I should point out that it takes a certain nerve for a kid from Bradford, from Yorkshire, to get on a plane and come to Los Angeles to start his life as an artist. Certainly not the trajectory advised by London art schools; LA was hardly an art capital at that time. It had to take courage, David would never say anything like that, he’s much too modest, but it was plenty adventurous. Of course, the Cool School was here and had received considerable attention, and the Light and Space movement, Bob Irwin, Larry Bell. And certainly, David Hockney was well aware of all that. He was a young artist from another country, who came here and added so much to making Los Angeles the art capital that it has become.

It’s interesting to consider that there are two painters who have contributed so much, perhaps most, to the world’s idea of Los Angeles are David Hockney and Ed Ruscha, and neither artist is from here; both arrived in Los Angeles at almost the same time, in the early 1960s, and their studios here were barely a mile apart.

Q: What have you learned in the course of photographing famous artists and their creative process?

McHugh : Interesting question, because I come from an editorial background, which is about telling a story. What you are doing is always about somebody else, something else. In the editorial world, the magazine world there is the pressure to “Get It.” To return home from the assignment with great photographs, usually with strict time limits, both from the publication and the subject you’re shooting. So, for me, meeting these artists was something I had encountered before, they did what they wanted to do. They followed these strange lines of thought

Going into David’s studio was like magic; Most people, on their first visit are completely overwhelmed by it. paintings everywhere, he often works on several things at the same time, there are drawings clipped to easels and miniature foam core models of up– coming shows spread out on tables with tiny cut out paintings on the walls, newspaper clippings are stuck to the walls. Where am I? The first time we met David talked to me about Cubism, how we see from so many different perspective points when we are looking, how cameras and the renaissance one–point perspective is a very limited view. I was mystified.

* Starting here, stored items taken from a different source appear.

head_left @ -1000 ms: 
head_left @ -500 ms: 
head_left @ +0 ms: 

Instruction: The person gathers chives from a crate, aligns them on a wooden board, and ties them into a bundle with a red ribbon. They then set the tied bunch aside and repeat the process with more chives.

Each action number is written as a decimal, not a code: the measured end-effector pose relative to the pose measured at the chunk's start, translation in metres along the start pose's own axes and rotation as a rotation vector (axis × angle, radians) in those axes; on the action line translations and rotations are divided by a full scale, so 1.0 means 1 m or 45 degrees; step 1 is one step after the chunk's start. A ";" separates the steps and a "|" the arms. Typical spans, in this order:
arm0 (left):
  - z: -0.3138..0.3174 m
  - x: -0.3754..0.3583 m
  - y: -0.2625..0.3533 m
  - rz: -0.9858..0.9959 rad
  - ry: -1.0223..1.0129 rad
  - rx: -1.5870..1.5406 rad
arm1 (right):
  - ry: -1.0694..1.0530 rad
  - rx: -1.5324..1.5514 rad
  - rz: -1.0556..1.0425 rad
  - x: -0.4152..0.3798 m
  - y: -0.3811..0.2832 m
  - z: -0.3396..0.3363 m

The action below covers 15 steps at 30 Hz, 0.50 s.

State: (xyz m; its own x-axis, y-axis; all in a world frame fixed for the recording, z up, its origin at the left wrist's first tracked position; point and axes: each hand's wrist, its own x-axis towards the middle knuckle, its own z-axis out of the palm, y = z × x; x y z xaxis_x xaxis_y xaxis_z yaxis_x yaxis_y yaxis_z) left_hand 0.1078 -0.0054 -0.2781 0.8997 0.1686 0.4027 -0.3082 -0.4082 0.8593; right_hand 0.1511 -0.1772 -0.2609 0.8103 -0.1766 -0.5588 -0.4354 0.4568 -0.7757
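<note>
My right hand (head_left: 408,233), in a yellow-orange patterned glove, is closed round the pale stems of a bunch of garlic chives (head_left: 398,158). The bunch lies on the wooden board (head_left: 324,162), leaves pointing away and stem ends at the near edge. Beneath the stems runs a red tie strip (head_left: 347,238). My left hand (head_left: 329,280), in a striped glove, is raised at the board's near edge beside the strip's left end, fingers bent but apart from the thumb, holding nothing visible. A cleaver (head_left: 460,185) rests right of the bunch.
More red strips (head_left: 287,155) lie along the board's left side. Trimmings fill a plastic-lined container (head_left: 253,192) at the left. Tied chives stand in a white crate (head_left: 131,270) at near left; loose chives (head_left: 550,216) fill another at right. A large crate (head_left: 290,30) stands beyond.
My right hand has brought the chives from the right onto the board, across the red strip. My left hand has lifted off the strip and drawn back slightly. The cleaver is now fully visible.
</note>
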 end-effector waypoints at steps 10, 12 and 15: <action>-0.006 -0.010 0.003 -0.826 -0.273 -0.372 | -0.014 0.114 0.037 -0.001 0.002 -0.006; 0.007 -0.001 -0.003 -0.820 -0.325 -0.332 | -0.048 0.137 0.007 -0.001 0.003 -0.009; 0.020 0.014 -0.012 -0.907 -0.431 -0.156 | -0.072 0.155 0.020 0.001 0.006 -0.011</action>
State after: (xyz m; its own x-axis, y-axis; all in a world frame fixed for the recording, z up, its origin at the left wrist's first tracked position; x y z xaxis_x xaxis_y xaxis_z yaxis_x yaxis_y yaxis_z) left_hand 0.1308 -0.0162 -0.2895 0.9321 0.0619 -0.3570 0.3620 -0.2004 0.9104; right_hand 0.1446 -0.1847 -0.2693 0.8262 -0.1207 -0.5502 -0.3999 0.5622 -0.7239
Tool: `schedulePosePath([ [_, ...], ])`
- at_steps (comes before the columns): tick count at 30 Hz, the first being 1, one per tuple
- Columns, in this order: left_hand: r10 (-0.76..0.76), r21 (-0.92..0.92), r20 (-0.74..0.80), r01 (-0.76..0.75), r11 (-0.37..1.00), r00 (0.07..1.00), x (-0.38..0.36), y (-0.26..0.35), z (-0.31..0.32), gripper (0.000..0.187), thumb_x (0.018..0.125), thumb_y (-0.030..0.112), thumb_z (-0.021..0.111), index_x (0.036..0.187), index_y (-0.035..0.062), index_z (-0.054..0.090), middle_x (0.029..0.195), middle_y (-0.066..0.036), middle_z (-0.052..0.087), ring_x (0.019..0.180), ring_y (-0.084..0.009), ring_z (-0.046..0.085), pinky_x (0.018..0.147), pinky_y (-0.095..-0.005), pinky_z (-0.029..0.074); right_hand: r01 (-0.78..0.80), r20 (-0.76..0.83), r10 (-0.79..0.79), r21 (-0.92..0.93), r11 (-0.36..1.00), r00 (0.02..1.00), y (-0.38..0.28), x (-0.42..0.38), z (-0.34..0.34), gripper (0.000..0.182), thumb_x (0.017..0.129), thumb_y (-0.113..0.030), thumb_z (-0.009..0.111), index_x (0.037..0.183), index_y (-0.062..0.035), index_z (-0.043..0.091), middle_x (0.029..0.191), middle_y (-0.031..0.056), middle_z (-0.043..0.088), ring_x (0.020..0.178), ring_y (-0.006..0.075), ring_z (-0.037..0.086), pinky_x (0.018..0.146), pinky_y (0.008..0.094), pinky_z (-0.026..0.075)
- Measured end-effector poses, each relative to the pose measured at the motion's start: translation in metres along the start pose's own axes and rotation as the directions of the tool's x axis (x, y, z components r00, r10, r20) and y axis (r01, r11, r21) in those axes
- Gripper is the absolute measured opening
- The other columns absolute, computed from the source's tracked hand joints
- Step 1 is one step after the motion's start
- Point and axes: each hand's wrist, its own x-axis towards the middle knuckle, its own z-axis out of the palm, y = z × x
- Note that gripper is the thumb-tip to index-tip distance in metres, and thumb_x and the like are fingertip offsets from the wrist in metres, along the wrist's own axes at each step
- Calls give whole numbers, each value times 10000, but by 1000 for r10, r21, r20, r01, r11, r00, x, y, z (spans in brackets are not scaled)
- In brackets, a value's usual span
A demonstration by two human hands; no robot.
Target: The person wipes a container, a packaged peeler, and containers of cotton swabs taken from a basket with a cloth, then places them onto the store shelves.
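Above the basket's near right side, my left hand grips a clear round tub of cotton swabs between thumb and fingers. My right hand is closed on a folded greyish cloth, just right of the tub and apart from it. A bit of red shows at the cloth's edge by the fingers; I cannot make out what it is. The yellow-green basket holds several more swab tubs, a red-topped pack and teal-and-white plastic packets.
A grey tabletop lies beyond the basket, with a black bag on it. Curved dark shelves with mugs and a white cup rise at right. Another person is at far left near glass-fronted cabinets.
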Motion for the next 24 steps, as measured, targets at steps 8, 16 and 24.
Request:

Lita Albuquerque’s studio was filled with huge, beautiful paintings, her 6 month–old baby was in the studio with her, resting in one of those little baby buckets, while Lita painted away. She spoke about the Sun and the Moon, the surface of the earth. I thought, OK. Robert Irwin had just won the prestigious MacArthur Award, the genius award, in that very moment he was one of the most revered artists on the planet, yet he lived in a very modest little apartment in Westwood Village without a single piece of art in it. Like a Zen Master he imparted this wisdom to me, “Sometimes, when you’re getting too much attention, you need to disappear for a while, get in the wind.” Gong! All I could think of was, who are these people? I grew up in a very creative world, but I’d never spent time with artists like this before. For me, to this day, it’s a privilege to be invited to an artist’s studio to view their work. They may own their own island or work away in their mom’s garage, I remember sculptor Robert Graham’s advice to me on my first of many visits to his Venice workspace, “Having someone in your studio is like having someone in your underwear drawer.” Passing over every studio threshold, that little koan rings in my head.

Q : Discuss Hockney’s creative process, has this influenced your own work?

McHugh : David has been one of the greatest inspirations of my life. Not taking credit for the words, but many years ago he shared this great quote “Inspiration, She does not visit the lazy.”

Q : When was the last photographic session with David and what was the context? Was he working on his art?

McHugh : In 2019 he was creating one of the large 3D and was photographing Stephanie Baron the chief curator from LACMA to be added to the larger photograph. Shot at the studio in the Hollywood Hills. I had also photographed the large luncheon who were sitters at LACMA for his 82 Portraits and One Still Life in 2018. He also painted another swimming pool at his house when he was 80, but I’m not sure he wants that out yet. I’ll look thru what can be released.